*** SOURCE INFORMATION ***

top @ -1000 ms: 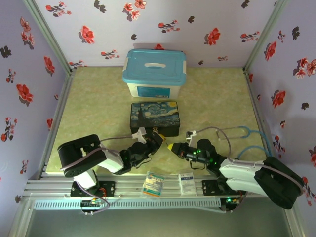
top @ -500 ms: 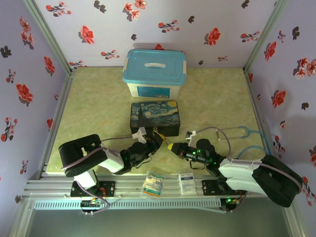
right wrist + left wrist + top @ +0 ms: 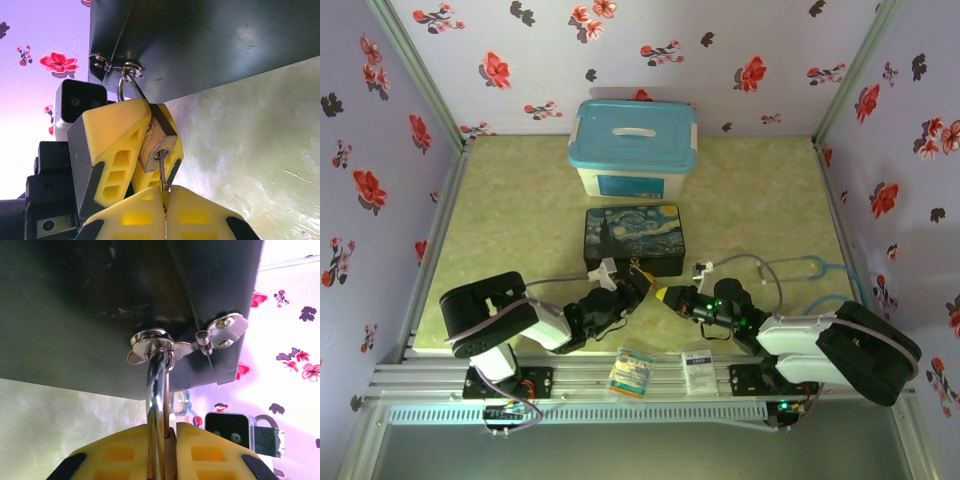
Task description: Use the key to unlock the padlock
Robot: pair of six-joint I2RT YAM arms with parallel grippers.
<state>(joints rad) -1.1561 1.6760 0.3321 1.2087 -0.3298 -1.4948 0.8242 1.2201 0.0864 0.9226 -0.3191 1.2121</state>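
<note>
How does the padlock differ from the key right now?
The padlock is a chunky brass block; the key is a thin silvery sliver. The left gripper pinches the padlock; the right gripper pinches the key. Both are metal, and the key sits in the padlock's keyhole.

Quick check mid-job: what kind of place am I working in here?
Likely a staged tabletop test booth, not a real room: floral-papered panels wall in a green marbled table edged with aluminium rails, holding props like a blue-lidded bin and painted box.

1 high rear camera overlooks the table [image 3: 760, 200]; 2 close wrist cameras share the padlock [image 3: 157, 141] and painted box [image 3: 634, 238].
</note>
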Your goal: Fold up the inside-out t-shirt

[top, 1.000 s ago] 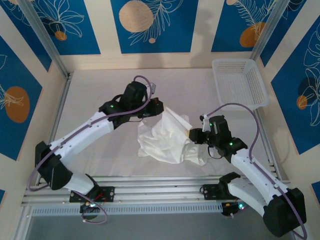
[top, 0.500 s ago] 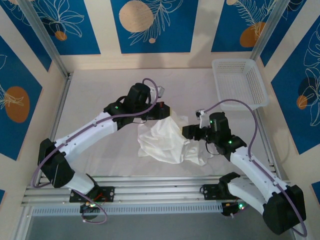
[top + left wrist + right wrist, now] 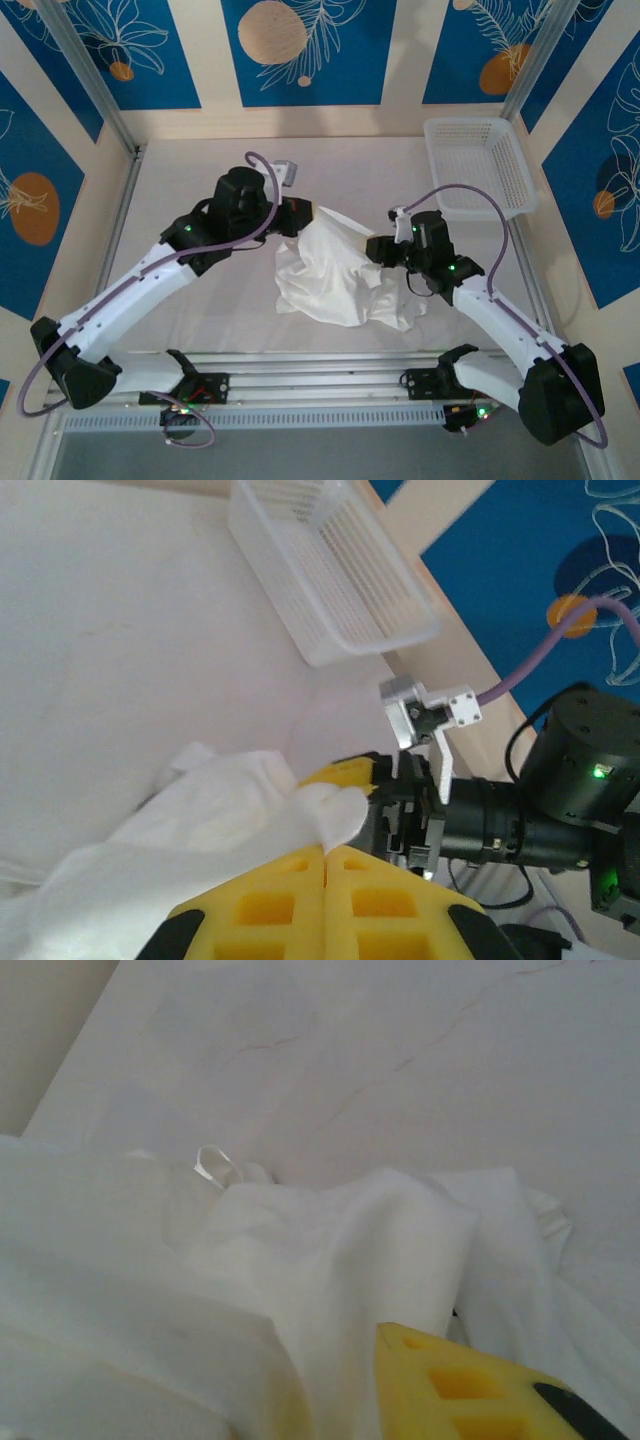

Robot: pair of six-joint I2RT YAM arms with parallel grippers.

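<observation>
Centre of the white surface [image 3: 190, 180] — a crumpled plain white cotton t-shirt [image 3: 335, 285] lies heaped between both arms. Left gripper [image 3: 303, 216] is clenched on its far edge, cloth raised there. Right gripper [image 3: 374, 250] is against the shirt's right side — grasping or released, cannot tell. White plastic lattice basket [image 3: 480, 165] sits far right.

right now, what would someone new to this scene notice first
A crumpled white t-shirt lies bunched in the middle of the table, between the two arms. The left gripper is shut on a fold of it, and the right gripper sits against the cloth's right side. A white lattice basket stands at the far right corner.
</observation>
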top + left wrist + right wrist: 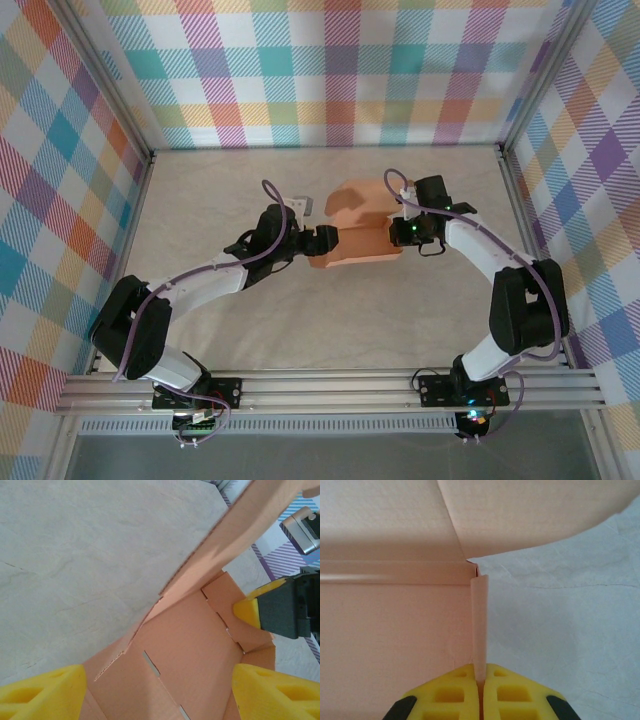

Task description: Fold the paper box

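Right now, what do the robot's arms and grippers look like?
The left arm and right arm are white tubes with black joints, and a purple cable runs along each. The left gripper and right gripper have black bodies and chunky yellow fingers with little hollows in them. A tiny green light glows near the right gripper.

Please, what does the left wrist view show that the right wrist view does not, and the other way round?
Left wrist view: the left gripper open over the paper box, narrow slots cut in a flat panel, and the right gripper's yellow fingertip at a side flap. Right wrist view: the right gripper shut on a thin upright flap, seen edge-on, with a curved flap above. Both: the salmon card and the pale table cover.
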Controlling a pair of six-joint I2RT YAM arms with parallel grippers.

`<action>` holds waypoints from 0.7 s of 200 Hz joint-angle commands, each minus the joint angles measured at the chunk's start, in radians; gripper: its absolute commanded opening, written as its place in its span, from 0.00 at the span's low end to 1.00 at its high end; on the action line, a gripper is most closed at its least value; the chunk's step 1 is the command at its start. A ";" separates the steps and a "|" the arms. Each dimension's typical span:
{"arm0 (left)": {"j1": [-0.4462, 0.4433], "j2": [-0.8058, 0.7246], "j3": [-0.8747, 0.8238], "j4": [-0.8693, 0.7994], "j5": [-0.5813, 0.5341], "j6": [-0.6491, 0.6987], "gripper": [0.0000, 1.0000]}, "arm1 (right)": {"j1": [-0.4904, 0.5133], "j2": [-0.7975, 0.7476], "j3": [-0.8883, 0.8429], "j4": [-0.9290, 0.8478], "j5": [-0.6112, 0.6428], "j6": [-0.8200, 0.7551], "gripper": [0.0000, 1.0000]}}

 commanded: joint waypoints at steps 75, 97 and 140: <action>0.026 -0.019 0.031 0.017 0.014 0.025 0.75 | -0.009 -0.003 0.033 -0.060 -0.174 0.017 0.00; 0.026 -0.024 0.043 0.000 0.034 0.033 0.70 | -0.010 0.007 0.037 -0.075 -0.176 0.023 0.00; 0.001 -0.017 0.094 -0.125 0.017 0.125 0.59 | -0.010 0.042 0.059 -0.105 -0.185 0.035 0.00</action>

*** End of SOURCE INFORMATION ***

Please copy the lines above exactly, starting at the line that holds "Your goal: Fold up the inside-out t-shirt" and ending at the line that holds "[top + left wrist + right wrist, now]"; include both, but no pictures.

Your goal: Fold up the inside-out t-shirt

[top, 1.000 s ago] 
[top, 0.500 s ago] 
[top + left wrist + right wrist, now] 

This concludes the exercise.